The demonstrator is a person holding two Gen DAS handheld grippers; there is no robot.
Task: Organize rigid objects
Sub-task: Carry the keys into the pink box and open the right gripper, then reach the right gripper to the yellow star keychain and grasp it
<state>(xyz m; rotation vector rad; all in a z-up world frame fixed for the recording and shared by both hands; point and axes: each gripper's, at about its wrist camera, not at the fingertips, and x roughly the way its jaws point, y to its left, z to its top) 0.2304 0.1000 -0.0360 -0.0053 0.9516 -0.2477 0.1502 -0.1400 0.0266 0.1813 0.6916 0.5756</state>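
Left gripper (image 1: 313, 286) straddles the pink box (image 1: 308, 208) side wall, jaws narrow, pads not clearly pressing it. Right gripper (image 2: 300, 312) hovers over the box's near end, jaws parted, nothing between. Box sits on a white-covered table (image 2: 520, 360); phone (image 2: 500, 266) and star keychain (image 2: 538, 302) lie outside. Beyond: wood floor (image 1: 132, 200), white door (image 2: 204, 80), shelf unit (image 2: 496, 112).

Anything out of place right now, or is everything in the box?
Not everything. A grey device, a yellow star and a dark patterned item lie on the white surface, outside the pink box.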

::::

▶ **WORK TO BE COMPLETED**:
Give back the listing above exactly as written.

▶ **EXERCISE RESULT**:
The demonstrator is a person holding two Gen DAS handheld grippers; there is no robot.
Task: Organize rigid objects
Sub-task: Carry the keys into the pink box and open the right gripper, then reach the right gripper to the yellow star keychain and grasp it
<state>(xyz m; rotation vector rad; all in a z-up world frame fixed for the recording and shared by both hands; point and axes: each gripper's, at about its wrist camera, not at the fingertips, and x roughly the way its jaws point, y to its left, z to its top) 0.2304 0.1000 -0.0360 -0.0053 0.9516 -0.2477 0.1502 -0.1400 0.0266 0.1813 0.6916 0.5756</state>
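Left gripper (image 1: 313, 286) straddles the pink box (image 1: 308, 208) side wall, jaws narrow, pads not clearly pressing it. Right gripper (image 2: 300, 312) hovers over the box's near end, jaws parted, nothing between. Box sits on a white-covered table (image 2: 520, 360); phone (image 2: 500, 266) and star keychain (image 2: 538, 302) lie outside. Beyond: wood floor (image 1: 132, 200), white door (image 2: 204, 80), shelf unit (image 2: 496, 112).

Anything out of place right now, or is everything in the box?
Not everything. A grey device, a yellow star and a dark patterned item lie on the white surface, outside the pink box.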

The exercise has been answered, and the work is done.